### Problem to solve:
The required output is a word-for-word restatement of the material below, from the line with "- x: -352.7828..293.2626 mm" through its last line, inclusive.

### Collected data:
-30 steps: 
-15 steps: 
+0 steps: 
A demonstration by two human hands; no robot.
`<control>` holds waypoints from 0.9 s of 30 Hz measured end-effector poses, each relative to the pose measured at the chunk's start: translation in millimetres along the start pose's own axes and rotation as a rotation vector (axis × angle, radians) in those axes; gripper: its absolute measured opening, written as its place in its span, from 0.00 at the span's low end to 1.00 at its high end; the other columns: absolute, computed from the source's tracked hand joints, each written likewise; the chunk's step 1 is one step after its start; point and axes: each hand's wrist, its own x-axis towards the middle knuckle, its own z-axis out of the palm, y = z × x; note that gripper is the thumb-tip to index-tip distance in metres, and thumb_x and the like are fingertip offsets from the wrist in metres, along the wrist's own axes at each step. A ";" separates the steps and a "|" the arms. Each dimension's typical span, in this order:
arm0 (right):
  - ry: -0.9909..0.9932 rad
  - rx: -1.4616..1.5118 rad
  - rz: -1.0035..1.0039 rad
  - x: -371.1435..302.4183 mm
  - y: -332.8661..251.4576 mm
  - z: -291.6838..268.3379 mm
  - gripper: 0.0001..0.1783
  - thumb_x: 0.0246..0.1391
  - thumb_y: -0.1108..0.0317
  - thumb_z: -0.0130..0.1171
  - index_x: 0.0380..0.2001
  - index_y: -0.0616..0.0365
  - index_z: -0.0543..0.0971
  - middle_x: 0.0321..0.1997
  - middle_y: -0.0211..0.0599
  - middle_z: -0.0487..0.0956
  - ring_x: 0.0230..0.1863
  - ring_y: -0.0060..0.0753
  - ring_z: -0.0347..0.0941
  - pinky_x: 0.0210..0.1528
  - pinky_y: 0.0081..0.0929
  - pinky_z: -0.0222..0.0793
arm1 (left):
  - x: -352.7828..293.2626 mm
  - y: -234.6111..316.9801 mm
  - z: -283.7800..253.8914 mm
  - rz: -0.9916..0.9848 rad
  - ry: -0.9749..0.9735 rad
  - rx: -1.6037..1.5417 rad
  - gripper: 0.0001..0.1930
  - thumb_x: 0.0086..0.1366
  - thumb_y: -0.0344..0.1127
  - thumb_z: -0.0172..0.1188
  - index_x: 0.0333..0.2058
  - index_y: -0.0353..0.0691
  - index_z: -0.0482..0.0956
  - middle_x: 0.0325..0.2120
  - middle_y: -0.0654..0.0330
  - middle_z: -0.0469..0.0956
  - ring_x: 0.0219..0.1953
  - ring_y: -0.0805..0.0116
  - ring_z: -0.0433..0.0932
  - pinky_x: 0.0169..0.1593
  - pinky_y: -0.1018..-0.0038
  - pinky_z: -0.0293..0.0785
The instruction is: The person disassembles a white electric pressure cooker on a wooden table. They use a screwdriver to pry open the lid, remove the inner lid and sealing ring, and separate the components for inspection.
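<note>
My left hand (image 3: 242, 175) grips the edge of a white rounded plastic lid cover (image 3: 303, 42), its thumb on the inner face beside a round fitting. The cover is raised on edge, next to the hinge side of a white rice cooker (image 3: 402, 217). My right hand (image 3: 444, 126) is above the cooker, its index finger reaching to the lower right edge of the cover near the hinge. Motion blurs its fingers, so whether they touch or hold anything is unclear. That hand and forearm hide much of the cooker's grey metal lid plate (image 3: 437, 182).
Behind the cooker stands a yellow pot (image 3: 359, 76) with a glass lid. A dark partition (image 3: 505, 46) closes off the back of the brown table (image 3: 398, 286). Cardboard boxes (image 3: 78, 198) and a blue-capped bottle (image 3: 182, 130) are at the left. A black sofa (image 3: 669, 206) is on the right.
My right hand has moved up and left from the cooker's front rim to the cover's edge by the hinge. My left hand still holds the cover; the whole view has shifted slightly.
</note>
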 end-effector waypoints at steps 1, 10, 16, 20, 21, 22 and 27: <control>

### Answer section:
  - x: -352.7828..293.2626 mm
  - y: -234.6111..316.9801 mm
  - z: -283.7800..253.8914 mm
  - rz: -0.9916..0.9848 rad
  - ry: -0.9749..0.9735 rad
  - rx: -1.6037..1.5417 rad
  - gripper: 0.0001..0.1930
  - thumb_x: 0.0086..0.1366
  - thumb_y: -0.0344..0.1127
  - thumb_z: -0.0172..0.1188
  - index_x: 0.0333..0.2058
  - index_y: -0.0353..0.0691
  - index_z: -0.0482..0.0956
  - middle_x: 0.0325..0.2120
  - middle_y: -0.0654..0.0330
  - middle_z: -0.0469..0.0956
  - ring_x: 0.0219..0.1953
  - ring_y: -0.0805..0.0116
  - ring_z: -0.0433..0.0932
  - pinky_x: 0.0169..0.1593
  - pinky_y: -0.1018..-0.0038
  - pinky_z: -0.0293..0.0785
The instruction is: The person disassembles a white electric pressure cooker on a wooden table. They use a screwdriver to pry open the lid, remove the inner lid and sealing ring, and separate the components for inspection.
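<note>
My left hand (image 3: 242, 175) grips the edge of a white rounded plastic lid cover (image 3: 303, 42), its thumb on the inner face beside a round fitting. The cover is raised on edge, next to the hinge side of a white rice cooker (image 3: 402, 217). My right hand (image 3: 444, 126) is above the cooker, its index finger reaching to the lower right edge of the cover near the hinge. Motion blurs its fingers, so whether they touch or hold anything is unclear. That hand and forearm hide much of the cooker's grey metal lid plate (image 3: 437, 182).
Behind the cooker stands a yellow pot (image 3: 359, 76) with a glass lid. A dark partition (image 3: 505, 46) closes off the back of the brown table (image 3: 398, 286). Cardboard boxes (image 3: 78, 198) and a blue-capped bottle (image 3: 182, 130) are at the left. A black sofa (image 3: 669, 206) is on the right.
My right hand has moved up and left from the cooker's front rim to the cover's edge by the hinge. My left hand still holds the cover; the whole view has shifted slightly.
</note>
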 end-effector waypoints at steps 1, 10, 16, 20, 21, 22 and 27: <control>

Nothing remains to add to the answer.